> _Problem_
For the word "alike", report how many lines of the records below contain it, and nothing more.

> _Data for this exercise_
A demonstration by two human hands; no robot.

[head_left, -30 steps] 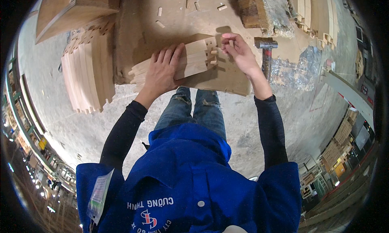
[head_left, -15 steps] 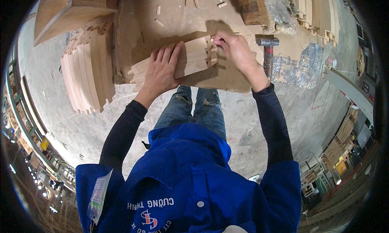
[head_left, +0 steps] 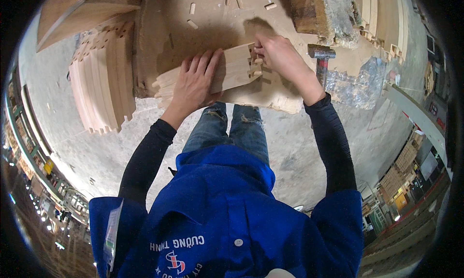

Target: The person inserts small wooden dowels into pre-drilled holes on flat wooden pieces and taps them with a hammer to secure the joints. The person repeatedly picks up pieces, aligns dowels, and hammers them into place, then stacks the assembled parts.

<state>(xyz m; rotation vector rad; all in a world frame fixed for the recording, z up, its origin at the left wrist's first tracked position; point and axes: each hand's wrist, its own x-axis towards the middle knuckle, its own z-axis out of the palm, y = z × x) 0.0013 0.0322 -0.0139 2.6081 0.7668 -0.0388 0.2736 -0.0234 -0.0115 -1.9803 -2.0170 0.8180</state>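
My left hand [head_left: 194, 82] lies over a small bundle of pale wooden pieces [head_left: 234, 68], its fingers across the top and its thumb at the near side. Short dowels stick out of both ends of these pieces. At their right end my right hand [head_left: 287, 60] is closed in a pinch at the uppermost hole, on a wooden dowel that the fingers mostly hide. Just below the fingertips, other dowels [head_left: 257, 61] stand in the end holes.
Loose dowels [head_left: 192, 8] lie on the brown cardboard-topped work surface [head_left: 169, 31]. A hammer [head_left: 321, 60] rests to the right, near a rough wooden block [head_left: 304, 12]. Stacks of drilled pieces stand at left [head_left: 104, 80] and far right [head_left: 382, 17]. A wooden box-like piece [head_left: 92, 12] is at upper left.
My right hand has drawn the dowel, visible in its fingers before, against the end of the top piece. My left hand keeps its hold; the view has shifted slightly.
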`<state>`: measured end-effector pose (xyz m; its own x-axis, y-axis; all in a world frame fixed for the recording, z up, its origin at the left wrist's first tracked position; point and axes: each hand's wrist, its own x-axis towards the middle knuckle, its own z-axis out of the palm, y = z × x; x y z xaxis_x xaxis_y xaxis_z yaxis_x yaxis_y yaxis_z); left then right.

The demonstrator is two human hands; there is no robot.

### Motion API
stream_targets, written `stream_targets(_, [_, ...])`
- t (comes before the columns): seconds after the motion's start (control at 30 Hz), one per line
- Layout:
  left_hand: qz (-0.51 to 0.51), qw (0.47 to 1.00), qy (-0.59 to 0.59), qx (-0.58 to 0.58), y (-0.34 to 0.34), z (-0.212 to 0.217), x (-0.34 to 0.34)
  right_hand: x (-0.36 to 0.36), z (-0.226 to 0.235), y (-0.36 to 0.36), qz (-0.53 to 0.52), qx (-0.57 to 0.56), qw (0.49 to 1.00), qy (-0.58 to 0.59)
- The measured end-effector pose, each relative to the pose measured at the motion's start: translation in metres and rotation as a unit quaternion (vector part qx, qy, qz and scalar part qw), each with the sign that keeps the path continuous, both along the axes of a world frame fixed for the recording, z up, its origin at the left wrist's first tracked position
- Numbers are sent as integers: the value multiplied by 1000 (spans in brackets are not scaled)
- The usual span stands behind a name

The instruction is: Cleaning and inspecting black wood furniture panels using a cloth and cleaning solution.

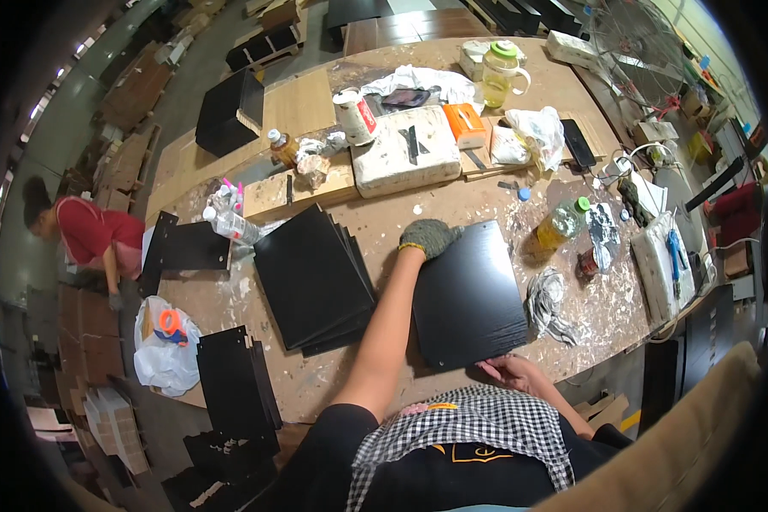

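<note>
A black square panel (469, 294) lies flat on the stained workbench (384, 218) in front of me. My left hand (429, 236), in a grey knit glove, rests on the panel's far left corner. My bare right hand (512, 372) presses its fingertips on the panel's near edge. To the left of my left arm lies a stack of similar black panels (314, 275), slightly fanned.
A white block (405, 149), an orange box (465, 124), a jar with a green lid (499, 72), plastic bottles (230, 220) and crumpled rags (546, 299) crowd the bench. More black panels (235, 380) and a white bag (164, 346) sit lower left. A person in red (85, 235) bends at left.
</note>
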<state>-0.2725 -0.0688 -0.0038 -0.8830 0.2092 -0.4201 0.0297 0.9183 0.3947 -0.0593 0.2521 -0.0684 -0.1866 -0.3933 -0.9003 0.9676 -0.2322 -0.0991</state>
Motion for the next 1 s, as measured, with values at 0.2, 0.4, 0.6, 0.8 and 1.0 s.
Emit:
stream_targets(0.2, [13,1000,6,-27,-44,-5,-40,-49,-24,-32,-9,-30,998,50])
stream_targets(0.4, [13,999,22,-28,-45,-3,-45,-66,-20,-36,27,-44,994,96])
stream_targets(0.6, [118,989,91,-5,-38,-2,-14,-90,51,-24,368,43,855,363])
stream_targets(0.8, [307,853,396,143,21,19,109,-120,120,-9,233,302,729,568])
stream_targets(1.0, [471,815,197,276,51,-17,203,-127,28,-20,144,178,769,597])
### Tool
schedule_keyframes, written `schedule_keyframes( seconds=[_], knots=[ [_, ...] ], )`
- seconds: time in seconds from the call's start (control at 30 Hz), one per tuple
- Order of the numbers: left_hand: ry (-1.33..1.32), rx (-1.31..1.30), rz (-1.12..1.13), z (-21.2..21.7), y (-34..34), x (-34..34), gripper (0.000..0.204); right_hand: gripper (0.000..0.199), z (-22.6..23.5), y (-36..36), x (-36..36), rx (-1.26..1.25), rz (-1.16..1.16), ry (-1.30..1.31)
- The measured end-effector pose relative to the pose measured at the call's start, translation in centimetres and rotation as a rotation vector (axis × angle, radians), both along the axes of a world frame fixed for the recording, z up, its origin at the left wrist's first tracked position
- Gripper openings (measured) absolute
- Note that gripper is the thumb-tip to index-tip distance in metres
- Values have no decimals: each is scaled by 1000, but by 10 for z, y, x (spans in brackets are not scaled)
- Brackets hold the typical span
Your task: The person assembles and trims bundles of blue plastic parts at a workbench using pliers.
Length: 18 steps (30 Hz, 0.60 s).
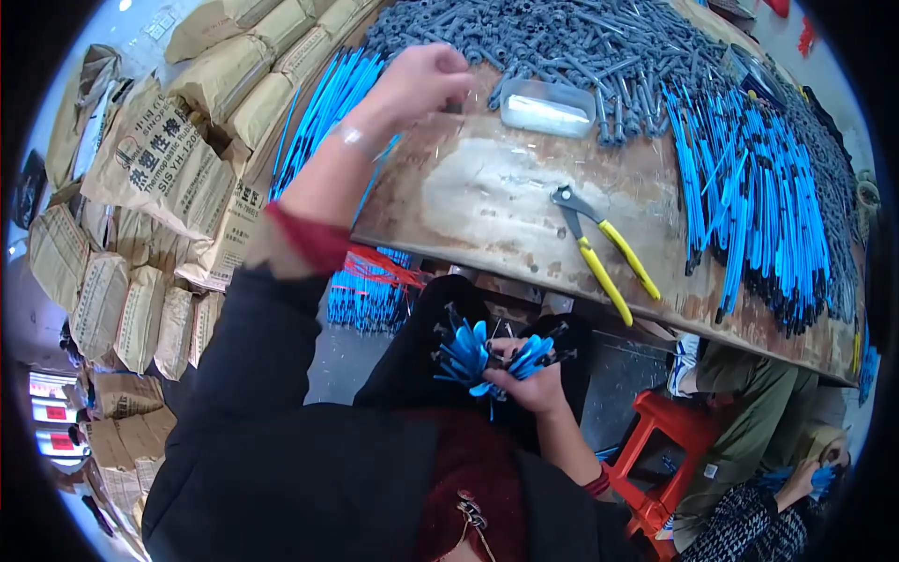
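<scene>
While your left hand (417,84) reaches far over the table (496,201), its fingers are pressed together at the near edge of the grey pile (562,42); whether they already pinch a piece you cannot tell from here. Lift one piece cleanly rather than dragging several. Sacks (140,187) are stacked at the far left. Your right hand (529,379) sits low and near, over your lap, closed around a blue bundle (487,356) with its ends fanning left. Keep that bundle tight and level so nothing slips. Right of centre lie a clear tray (548,108) and yellow pliers (604,253); blue rods (749,197) cover the right side.
</scene>
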<state>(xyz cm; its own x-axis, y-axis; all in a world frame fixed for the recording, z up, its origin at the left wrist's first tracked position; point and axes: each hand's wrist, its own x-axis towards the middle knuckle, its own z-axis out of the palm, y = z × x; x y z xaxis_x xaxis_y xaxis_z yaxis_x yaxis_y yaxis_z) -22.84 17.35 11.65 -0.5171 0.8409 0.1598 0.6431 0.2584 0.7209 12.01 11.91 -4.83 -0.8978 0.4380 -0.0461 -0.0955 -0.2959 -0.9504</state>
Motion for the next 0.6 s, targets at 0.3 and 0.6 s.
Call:
schedule_keyframes(
  seconds=[0.3,0.6],
  knots=[
    [517,-305,162,-46,119,-34,40,31,-22,13,-11,62,90,150],
    [-276,193,-187,2,-19,42,51,33,-10,14,-8,151,11,122]
  ],
)
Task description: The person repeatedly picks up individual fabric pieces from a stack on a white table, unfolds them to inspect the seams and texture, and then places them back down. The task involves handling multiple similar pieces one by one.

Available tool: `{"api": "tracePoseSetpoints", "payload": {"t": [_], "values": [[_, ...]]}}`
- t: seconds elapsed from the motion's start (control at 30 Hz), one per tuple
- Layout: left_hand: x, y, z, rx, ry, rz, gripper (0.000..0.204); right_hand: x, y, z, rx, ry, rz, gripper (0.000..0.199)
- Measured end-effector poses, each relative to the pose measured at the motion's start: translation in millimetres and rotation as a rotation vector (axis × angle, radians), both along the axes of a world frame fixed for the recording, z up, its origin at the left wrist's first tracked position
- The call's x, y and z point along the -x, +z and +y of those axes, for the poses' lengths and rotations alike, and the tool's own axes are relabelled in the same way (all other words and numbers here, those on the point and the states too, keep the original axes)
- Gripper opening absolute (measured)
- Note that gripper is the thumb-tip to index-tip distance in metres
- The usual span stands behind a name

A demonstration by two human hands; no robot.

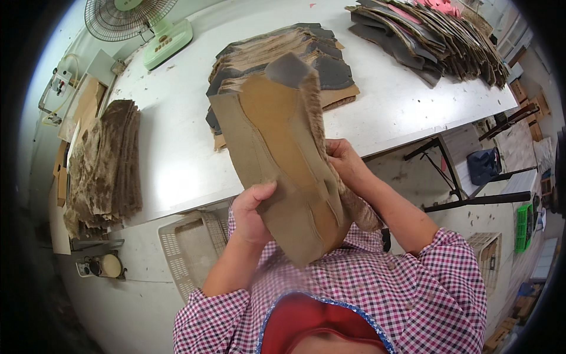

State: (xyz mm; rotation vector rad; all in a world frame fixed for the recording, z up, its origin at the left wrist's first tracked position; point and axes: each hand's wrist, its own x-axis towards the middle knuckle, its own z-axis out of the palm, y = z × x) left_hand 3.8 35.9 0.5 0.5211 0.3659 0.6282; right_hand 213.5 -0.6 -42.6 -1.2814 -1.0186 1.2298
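Note:
Between my hands, in front of my chest, is a stitched fur-backed fabric piece. Its facing side is tan and ochre with curved seams and a dark grey patch at the far end; brown fur shows along its right edge. My left hand grips the left edge, thumb on top and fingers hidden beneath. On the opposite edge, my right hand pinches the fur border, its fingers partly out of sight. Just beyond the piece lies a pile of similar grey and tan fur-backed pieces, partly covered by it.
A white table spans the front. Brown fur pieces are piled at its left edge, and dark fabric pieces at back right. A green fan stands at back left. Below are a plastic basket and a green crate.

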Motion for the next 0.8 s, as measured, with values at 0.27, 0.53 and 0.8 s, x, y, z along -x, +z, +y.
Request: {"api": "tracePoseSetpoints", "payload": {"t": [0.27,0.53,0.8], "values": [[-1,3,-2,-0.04,-0.001,0.007,0.056,9,78,-35,-0.538,-0.456,-0.877,0.021],[2,-1,-11,-0.153,-0.039,-0.087,0.058,23,90,-47,-0.404,-0.243,-0.633,0.02],[4,-2,-14,-0.192,-0.015,0.083,0.058,22,96,-57,-0.278,-0.211,-0.516,0.015]]}}
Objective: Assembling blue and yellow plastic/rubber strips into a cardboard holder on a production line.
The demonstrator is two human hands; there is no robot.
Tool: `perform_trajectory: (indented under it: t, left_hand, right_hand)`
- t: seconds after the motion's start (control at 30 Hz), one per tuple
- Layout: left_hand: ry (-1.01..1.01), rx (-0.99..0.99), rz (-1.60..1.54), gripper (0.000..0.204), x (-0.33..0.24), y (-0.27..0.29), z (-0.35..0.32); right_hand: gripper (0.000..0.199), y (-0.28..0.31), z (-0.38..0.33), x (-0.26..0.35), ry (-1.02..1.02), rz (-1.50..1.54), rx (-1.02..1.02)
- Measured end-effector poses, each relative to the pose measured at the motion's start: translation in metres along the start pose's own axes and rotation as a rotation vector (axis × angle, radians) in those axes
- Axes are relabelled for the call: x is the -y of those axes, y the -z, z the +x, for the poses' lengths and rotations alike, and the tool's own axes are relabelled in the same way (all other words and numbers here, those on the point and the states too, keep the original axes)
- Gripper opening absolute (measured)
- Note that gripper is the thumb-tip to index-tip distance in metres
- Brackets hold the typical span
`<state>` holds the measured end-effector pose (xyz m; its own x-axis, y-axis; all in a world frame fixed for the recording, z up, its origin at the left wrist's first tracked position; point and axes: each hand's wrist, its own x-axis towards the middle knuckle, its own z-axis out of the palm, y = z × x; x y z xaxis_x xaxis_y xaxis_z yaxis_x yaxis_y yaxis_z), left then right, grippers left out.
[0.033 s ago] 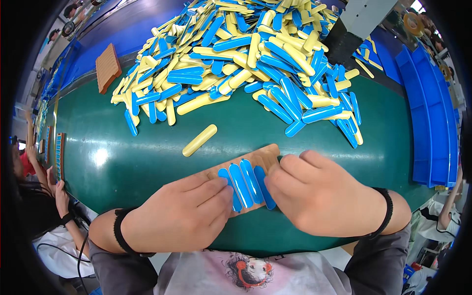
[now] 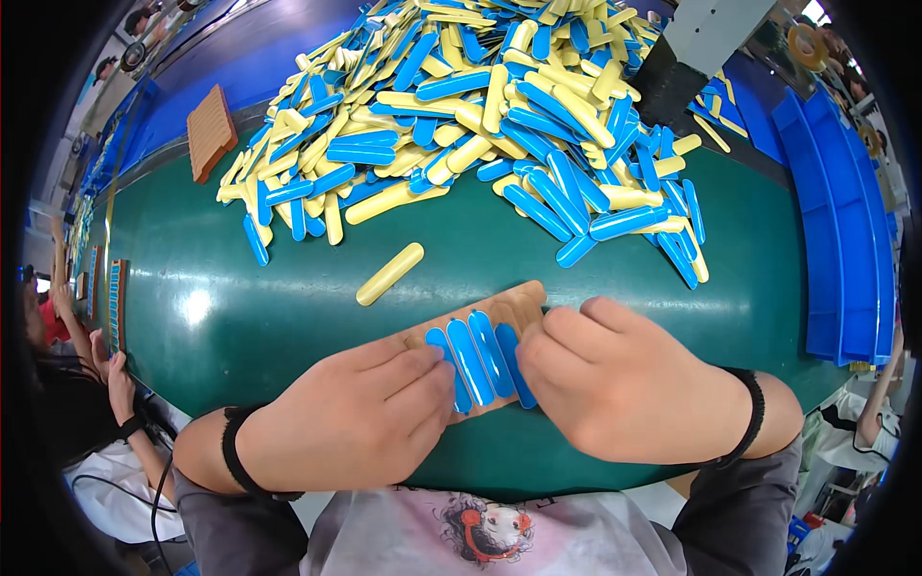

> _Exercise result_
2